2. Abdülhamid Han’ın 23 Temmuz 1908’de ilân ettiği 2. Meşrûtiyetle Osmanlı parlamenter sisteme geçti.
Aradan geçen yüz yıllık zaman diliminde çok sancılı dönemler yaşandı. Komite istibdadı ile Abdülhamid Han’ın mecbur kaldığı zayıf istibdadını aratır hâle gelen İttihat ve Terakkî Fırkası, acemîlik ve tecrübesizlikleriyle Osmanlı Devletini 1. Cihan Savaşına soktu ve neticede Osmanlı tarih sahnesinden çekildi.

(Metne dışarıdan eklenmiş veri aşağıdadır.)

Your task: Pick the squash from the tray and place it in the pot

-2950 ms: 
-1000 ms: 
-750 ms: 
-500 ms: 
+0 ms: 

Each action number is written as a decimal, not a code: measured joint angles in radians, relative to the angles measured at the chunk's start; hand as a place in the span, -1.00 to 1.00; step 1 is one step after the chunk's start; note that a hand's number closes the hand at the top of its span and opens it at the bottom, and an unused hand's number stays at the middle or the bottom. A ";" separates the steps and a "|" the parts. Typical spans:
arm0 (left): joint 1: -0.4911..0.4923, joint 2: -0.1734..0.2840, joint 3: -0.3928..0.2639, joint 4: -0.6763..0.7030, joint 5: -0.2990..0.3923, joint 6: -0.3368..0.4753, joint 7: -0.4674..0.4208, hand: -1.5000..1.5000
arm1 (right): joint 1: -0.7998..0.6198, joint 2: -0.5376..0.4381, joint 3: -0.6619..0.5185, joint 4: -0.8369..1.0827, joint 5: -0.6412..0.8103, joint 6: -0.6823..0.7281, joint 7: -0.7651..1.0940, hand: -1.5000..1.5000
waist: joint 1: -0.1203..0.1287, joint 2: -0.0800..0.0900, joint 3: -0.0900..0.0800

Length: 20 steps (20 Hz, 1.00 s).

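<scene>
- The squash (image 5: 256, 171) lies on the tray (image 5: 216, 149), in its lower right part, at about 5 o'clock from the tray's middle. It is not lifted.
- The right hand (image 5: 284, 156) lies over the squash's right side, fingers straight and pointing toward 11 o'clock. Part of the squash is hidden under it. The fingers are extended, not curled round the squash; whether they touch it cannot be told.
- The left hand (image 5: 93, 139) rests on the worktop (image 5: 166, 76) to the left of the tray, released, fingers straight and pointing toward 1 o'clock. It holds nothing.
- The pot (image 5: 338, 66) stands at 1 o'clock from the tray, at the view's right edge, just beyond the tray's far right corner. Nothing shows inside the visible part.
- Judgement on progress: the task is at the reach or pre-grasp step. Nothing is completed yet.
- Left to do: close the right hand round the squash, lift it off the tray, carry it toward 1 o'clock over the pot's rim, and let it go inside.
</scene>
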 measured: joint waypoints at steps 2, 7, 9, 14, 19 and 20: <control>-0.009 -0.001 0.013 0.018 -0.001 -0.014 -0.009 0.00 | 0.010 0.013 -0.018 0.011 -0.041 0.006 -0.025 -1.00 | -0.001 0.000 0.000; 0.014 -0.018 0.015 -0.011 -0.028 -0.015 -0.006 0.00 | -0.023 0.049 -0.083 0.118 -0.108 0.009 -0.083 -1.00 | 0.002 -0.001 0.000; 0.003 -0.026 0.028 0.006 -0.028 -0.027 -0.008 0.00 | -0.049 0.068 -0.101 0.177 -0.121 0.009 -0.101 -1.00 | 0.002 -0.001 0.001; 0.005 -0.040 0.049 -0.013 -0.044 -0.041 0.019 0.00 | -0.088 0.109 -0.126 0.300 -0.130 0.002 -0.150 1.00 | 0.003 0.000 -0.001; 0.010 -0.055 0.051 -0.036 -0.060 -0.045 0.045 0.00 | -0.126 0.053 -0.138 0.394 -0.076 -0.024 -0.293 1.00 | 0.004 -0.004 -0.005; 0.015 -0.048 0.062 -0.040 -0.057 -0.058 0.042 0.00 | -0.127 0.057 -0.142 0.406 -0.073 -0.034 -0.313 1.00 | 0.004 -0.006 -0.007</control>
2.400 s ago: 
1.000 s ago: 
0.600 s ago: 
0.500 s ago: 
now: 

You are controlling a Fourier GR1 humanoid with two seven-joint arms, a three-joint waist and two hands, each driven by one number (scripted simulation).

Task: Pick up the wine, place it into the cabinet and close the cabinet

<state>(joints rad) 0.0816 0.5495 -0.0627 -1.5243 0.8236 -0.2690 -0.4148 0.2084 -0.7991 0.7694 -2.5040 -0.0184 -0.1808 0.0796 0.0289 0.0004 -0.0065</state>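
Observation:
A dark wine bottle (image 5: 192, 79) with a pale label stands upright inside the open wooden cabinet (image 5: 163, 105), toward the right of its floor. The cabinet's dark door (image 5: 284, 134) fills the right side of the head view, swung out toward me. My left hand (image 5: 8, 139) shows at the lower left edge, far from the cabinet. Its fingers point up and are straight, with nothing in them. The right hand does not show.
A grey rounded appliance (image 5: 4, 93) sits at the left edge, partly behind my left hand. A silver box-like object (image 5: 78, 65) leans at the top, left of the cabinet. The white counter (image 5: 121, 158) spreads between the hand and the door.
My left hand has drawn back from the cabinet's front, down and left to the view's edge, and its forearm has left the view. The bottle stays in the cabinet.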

Osmanlı’dan miras kalan topraklar üzerinde kurulan Türkiye Cumhuriyeti Devleti, uzun yıllar İttihat ve Terakkî Fırkasının devamı niteliğindeki, o günkü adıyla Halk Fırkasının tek parti sultasıyla yönetildi. Sonradan Cumhuriyet Halk Partisi adını alan bu fırka, Kâzım Karabekir Paşa’nın başını çektiği Terakkiperver Cumhuriyet Fırkası ve 1930’larda kurulan Serbest Fırkanın vücutlarına tahammül edemeyerek çeşitli entrikalarla onları kapattırdı.
1944 yılında dörtlü takrirle Halk Fırkasından ayrılan Menderes ve arkadaşları, 7 Ocak 1946’da Demokrat Parti’yi kurdular. 21 Temmuz. 1946’da yapılan ve açık oy gizli tasnif denilen ucûbe bir seçimle de olsa 61 milletvekili elde ederek meclise girdiler.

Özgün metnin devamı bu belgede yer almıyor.